## About this exercise
Transcribe the listing exactly; drop the images.

## Data records
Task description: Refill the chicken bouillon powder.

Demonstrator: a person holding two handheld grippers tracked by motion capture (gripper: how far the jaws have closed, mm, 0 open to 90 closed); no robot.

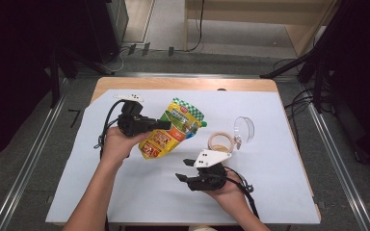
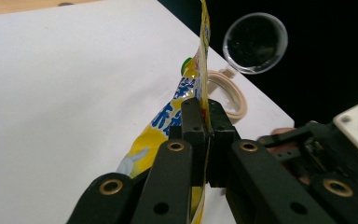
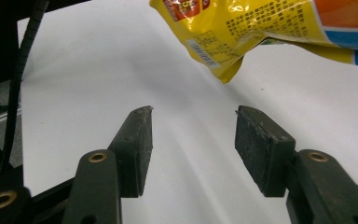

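Note:
A yellow snack pouch [image 1: 173, 129] with a green top and orange panel hangs tilted above the white sheet. My left gripper [image 1: 163, 125] is shut on its edge. In the left gripper view the two pads pinch the thin yellow pouch [image 2: 163, 122] edge-on at the left gripper [image 2: 204, 116]. My right gripper [image 1: 183, 169] is held lower and nearer the person, pointing left, open with nothing between its fingers. From the right gripper view, the right gripper [image 3: 193, 135] stands apart over bare sheet, with the pouch [image 3: 242, 28] hanging above and beyond it.
A beige ring [image 1: 220, 141] with a clear round lid [image 1: 244, 129] standing beside it lies right of the pouch; the lid [image 2: 255, 43] and ring [image 2: 230, 95] show past the pouch. A white sheet [image 1: 139, 192] covers the wooden table [image 1: 183, 84]. Floor rails run along both sides.

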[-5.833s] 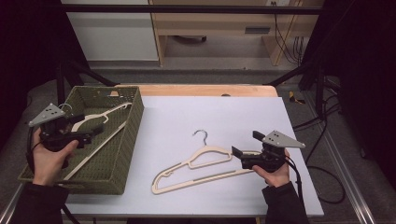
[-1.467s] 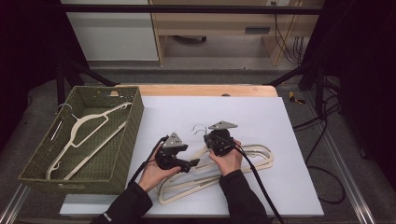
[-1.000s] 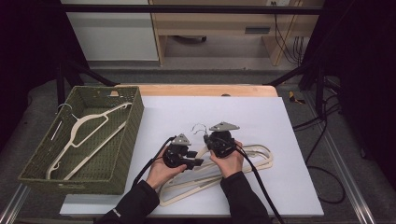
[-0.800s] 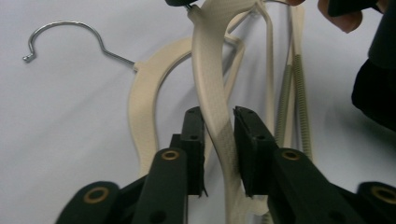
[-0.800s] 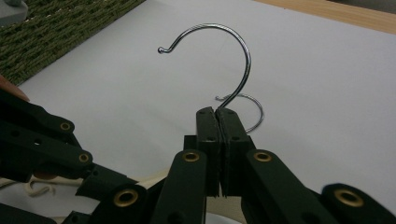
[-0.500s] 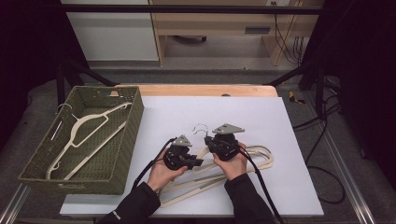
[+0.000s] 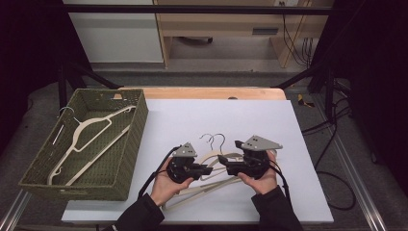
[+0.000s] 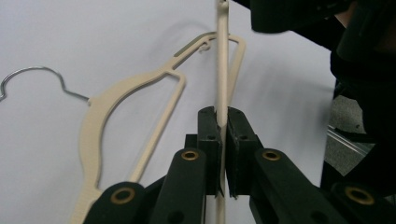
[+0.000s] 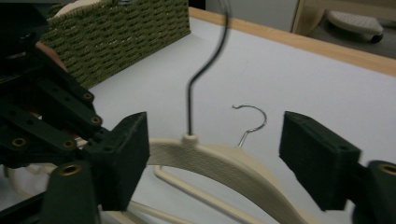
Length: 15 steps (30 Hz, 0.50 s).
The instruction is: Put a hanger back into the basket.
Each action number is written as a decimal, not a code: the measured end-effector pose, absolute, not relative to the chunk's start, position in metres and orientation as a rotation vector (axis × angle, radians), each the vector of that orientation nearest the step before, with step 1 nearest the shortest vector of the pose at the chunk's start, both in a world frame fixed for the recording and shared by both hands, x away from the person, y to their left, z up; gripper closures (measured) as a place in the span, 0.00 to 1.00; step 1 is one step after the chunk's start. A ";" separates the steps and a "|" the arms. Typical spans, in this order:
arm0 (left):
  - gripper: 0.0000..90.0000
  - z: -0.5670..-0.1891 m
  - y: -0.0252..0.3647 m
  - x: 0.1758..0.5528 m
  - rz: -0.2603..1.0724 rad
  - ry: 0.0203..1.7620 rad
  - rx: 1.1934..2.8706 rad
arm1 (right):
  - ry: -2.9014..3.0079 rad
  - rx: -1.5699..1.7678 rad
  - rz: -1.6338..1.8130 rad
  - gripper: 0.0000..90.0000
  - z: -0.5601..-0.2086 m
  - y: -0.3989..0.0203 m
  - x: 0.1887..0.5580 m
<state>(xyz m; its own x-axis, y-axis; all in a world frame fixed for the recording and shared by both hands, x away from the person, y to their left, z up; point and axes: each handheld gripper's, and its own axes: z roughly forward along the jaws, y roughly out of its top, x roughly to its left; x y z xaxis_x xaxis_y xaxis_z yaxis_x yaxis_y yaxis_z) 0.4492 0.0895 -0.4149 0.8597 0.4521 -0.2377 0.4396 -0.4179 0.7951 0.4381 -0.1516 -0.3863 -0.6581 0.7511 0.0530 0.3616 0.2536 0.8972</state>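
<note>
Moving hangers to basket [image 7: 122, 139]: one in, two left; left gripper [image 7: 204, 169] clamps top hanger [image 8: 221, 70], right gripper [image 7: 222, 161] w/ jaws just released.

Both forearms come in from the bottom of the high view in dark sleeves, and the two hands sit close together over the middle of the bench, each wrapped around the body of its claw. The left claw [image 7: 208, 169] points toward the right one, its jaws having just closed; in the left gripper view its pads [image 8: 208, 135] press flat on a thin cream hanger bar [image 8: 222, 70]. The right claw [image 7: 222, 160] points back at the left, its jaws just opened and standing wide apart, the pads [image 9: 125, 154] touching nothing.
</note>
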 end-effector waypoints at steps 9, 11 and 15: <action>0.95 -0.402 0.095 0.433 0.099 0.639 2.072 | 2.094 0.997 1.509 0.03 -0.371 -0.183 0.428; 0.95 -0.397 0.099 0.432 0.111 0.647 2.058 | 2.085 0.997 1.494 0.03 -0.370 -0.185 0.427; 0.95 -0.385 0.116 0.430 0.137 0.656 2.017 | 2.089 0.983 1.483 0.03 -0.370 -0.187 0.426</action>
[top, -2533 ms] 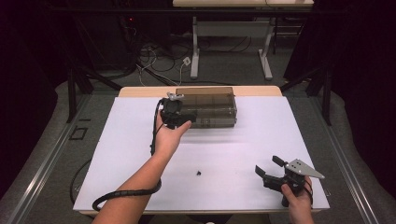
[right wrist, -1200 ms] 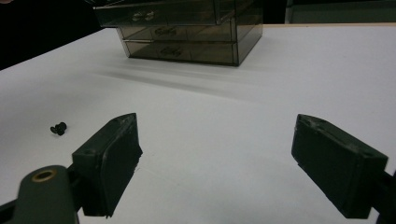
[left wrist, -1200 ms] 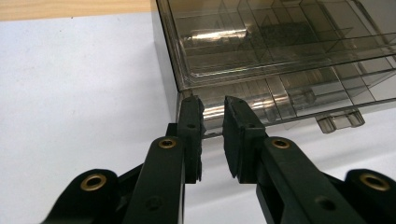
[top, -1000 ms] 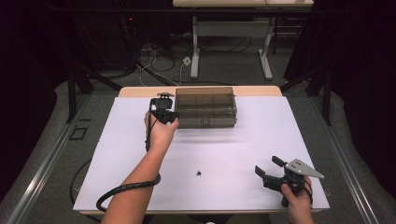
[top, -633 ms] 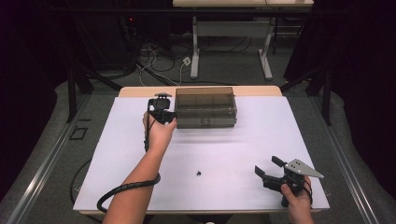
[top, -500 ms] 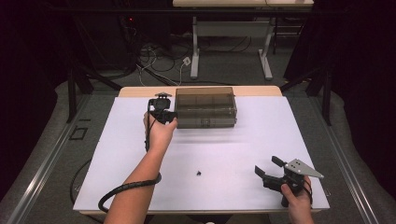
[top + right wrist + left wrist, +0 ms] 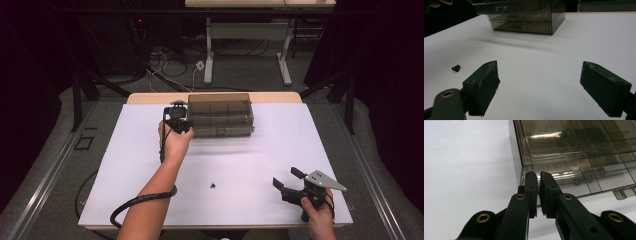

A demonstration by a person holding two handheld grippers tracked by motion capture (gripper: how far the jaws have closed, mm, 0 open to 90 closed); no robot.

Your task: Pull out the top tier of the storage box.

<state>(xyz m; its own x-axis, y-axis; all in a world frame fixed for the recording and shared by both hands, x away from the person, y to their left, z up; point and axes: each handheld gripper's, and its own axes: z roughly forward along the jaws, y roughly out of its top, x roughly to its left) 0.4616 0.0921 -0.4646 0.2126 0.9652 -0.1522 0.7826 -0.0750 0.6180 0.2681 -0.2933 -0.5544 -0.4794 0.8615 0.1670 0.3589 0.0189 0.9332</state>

## Finished task
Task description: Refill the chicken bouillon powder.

Demonstrator: a person holding two handheld grippers tracked by motion capture (gripper: how far the jaws have closed, mm, 0 open to 90 closed); no robot.


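Note:
A yellow snack pouch [image 1: 173, 129] with a green top and orange panel hangs tilted above the white sheet. My left gripper [image 1: 163, 125] is shut on its edge. In the left gripper view the two pads pinch the thin yellow pouch [image 2: 163, 122] edge-on at the left gripper [image 2: 204, 116]. My right gripper [image 1: 183, 169] is held lower and nearer the person, pointing left, open with nothing between its fingers. From the right gripper view, the right gripper [image 3: 193, 135] stands apart over bare sheet, with the pouch [image 3: 242, 28] hanging above and beyond it.
A beige ring [image 1: 220, 141] with a clear round lid [image 1: 244, 129] standing beside it lies right of the pouch; the lid [image 2: 255, 43] and ring [image 2: 230, 95] show past the pouch. A white sheet [image 1: 139, 192] covers the wooden table [image 1: 183, 84]. Floor rails run along both sides.
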
[-5.833s] 
[-1.467s] 
[-1.000s] 
[-0.800s] 
[-0.800s] 
[-0.500s] 
[+0.000s] 
[+0.000s] 
[+0.000s] 
Length: 15 steps (30 Hz, 0.50 s).
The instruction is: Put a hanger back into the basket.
Each action number is written as a decimal, not a code: the measured end-effector pose, absolute, not relative to the chunk's start, position in metres and orientation as a rotation vector (axis × angle, radians), each the vector of that orientation nearest the step before, with step 1 nearest the shortest vector of the pose at the chunk's start, both in a world frame fixed for the recording and shared by both hands, x away from the person, y to their left, z up; gripper closures (measured) as a place in the span, 0.00 to 1.00; step 1 is one step after the chunk's start. A ";" separates the steps and a "|" the arms. Typical spans, in this order:
arm0 (left):
  - gripper: 0.0000..90.0000
  - z: -0.5670..-0.1891 m
  - y: -0.0252..0.3647 m
  - x: 0.1758..0.5528 m
  - rz: -0.2603..1.0724 rad
  - ry: 0.0203..1.7620 rad
  - rx: 1.1934..2.8706 rad
arm1 (right):
  - ry: -2.9014..3.0079 rad
  - rx: -1.5699..1.7678 rad
  - rz: -1.6338..1.8130 rad
  - gripper: 0.0000..90.0000
  - z: -0.5601..-0.2086 m
  - y: -0.3989..0.0203 m
  - x: 0.1887..0.5580 m
<state>(xyz m; its own x-axis, y-axis; all in a world frame fixed for the recording and shared by both hands, x away from the person, y to their left, z up; point and axes: each handheld gripper's, and its own axes: z roughly forward along the jaws, y roughly out of its top, x roughly to its left; x y z xaxis_x xaxis_y xaxis_z yaxis_x yaxis_y yaxis_z) 0.4492 0.0895 -0.4149 0.8597 0.4521 -0.2377 0.4396 -0.4179 0.7951 0.4381 -0.1516 -0.3863 -0.6581 0.7511 0.0530 0.3616 0.2536 0.8972</state>
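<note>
Moving hangers to basket [image 7: 122, 139]: one in, two left; left gripper [image 7: 204, 169] clamps top hanger [image 8: 221, 70], right gripper [image 7: 222, 161] w/ jaws just released.

Both forearms come in from the bottom of the high view in dark sleeves, and the two hands sit close together over the middle of the bench, each wrapped around the body of its claw. The left claw [image 7: 208, 169] points toward the right one, its jaws having just closed; in the left gripper view its pads [image 8: 208, 135] press flat on a thin cream hanger bar [image 8: 222, 70]. The right claw [image 7: 222, 160] points back at the left, its jaws just opened and standing wide apart, the pads [image 9: 125, 154] touching nothing.
</note>
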 end-effector waypoints at steps 9, 11 and 15: <action>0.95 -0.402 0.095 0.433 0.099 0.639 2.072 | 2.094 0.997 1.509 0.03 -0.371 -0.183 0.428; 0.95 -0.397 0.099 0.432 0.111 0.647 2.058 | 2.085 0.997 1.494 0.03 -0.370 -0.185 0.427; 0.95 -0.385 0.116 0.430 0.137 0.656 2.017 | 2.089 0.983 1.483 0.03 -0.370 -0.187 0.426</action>
[top, -2533 ms] 
[right wrist, -1200 ms] 
[left wrist, -1200 ms] 
[top, -1000 ms] 
[top, -633 ms] 
[top, -500 ms] 
[top + right wrist + left wrist, +0 ms] 

A demonstration by a person holding two handheld grippers tracked by motion capture (gripper: how far the jaws have closed, mm, 0 open to 90 closed); no robot.

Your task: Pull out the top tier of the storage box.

<state>(xyz m; its own x-axis, y-axis; all in a world frame fixed for the recording and shared by both hands, x away from the person, y to their left, z up; point and axes: each handheld gripper's, and its own axes: z roughly forward along the jaws, y roughly out of its top, x roughly to its left) 0.4616 0.0921 -0.4646 0.2126 0.9652 -0.1522 0.7826 -0.0750 0.6180 0.2681 -0.2933 -0.5544 -0.4794 0.8615 0.1670 0.3589 0.0189 0.9332</state>

Nothing else remains in this exercise.